E’ una domanda retorica, di quelle che con molta probabilità si domanda ogni neonato alla vista del proprio padre.

Un padre non ha la fortuna di vivere intensamente la gravidanza e, per quanto mi ricordi, mio marito la sera si avvicinava alla mia panciona e a modo suo chiacchierava con Ettore.

“Così si ricorderà la mia voce!”

Io mi sentivo fortunata, perchè Ettore ascoltava di continuo la mia voce, il mio respiro, le mie risate e i miei pianti: mi avrebbe riconosciuta tra miliardi di mamme al mondo.

Ma i papà?! Avete mai pensato ai papà? Immaginate lo sforzo di dover parlare e farsi sentire mentre i fagiolini sono dentro di noi, mentre crescono di dimensione e iniziano a registrare suoni e voci e tra quelli cercano di distinguere la voce del proprio papà che arriva ad intermittenza.

Ricordo ancora i giorni in ospedale, la valle di lacrime e i capezzoli doloranti, non volevo nessun altro se non mio marito, perchè mi dava un grande senso di serenità, mentre io singhiozzavo con la faccia schiacciata sul cuscino per i dolori post parto e le ragadi.

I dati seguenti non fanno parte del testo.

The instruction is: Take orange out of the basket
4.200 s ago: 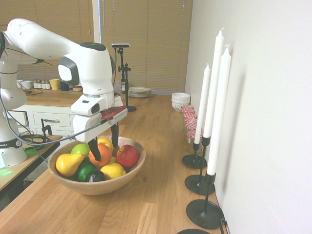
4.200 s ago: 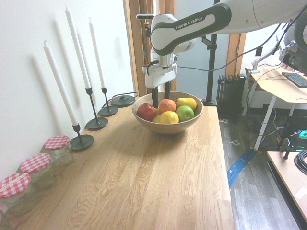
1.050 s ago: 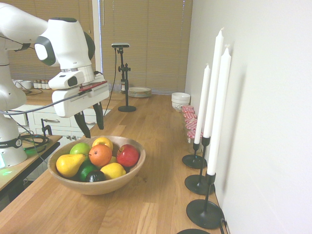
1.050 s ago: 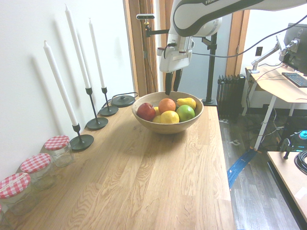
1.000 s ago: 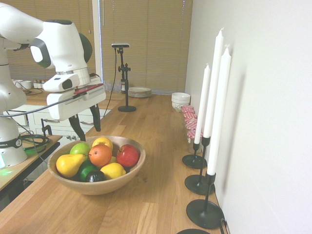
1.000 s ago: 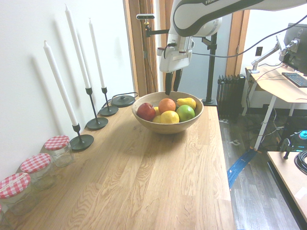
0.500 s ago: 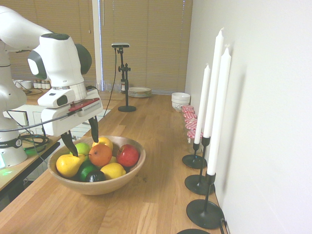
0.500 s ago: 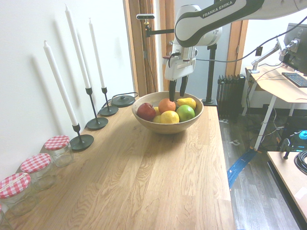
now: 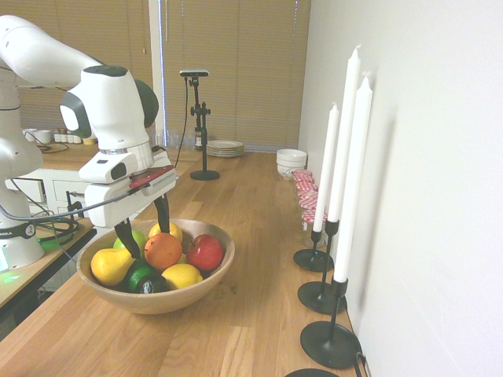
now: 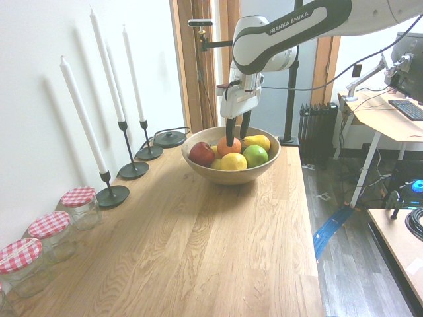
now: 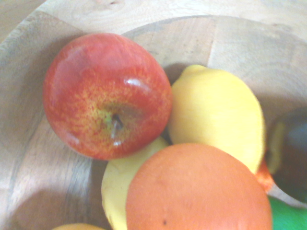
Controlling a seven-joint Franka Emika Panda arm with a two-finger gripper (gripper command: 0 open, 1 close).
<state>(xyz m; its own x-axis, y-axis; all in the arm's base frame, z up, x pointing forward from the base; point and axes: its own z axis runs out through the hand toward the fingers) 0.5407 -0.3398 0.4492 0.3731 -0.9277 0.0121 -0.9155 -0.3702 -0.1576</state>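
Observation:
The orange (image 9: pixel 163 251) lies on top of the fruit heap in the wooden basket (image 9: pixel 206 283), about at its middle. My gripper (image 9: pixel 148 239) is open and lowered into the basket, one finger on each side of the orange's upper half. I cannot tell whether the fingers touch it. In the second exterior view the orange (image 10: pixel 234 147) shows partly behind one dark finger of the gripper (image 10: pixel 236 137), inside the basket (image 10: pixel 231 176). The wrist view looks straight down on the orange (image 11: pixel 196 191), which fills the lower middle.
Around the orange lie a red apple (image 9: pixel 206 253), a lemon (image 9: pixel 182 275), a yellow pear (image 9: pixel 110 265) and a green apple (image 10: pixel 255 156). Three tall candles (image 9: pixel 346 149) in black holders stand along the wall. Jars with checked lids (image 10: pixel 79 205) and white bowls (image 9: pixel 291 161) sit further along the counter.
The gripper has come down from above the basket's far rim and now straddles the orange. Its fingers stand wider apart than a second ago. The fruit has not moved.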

E’ stato accanto a me in un tempo così breve, da non riuscire a realizzare che era diventato padre.

“OK perfetto, Ettore è nato di martedì, ho martedì e mercoledì pagati dall’Inps e altri 2 me li regala l’azienda, poi c’è il sabato e la domenica. Bene, lunedì posso tornare a lavoro.”

In realtà ha preso giorni di ferie senza pensare se sarebbe andato in negativo, l’ha fatto per me, per il bambino, ma soprattutto per lui, per non sentirsi osservato da Ettore mentre si domandava:

“E tu chi sei?”

 

Ad oggi, il congedo di paternità prevede 4 giorni in via sperimentale fino al 31 dicembre 2018, da Gennaio 2019 tornerà con molta probabilità a 2 giorni.

Ho già firmato la petizione per estendere il congedo di paternità a 10 giorni, invece che riportalo a 2 come previsto. Firmate anche voi!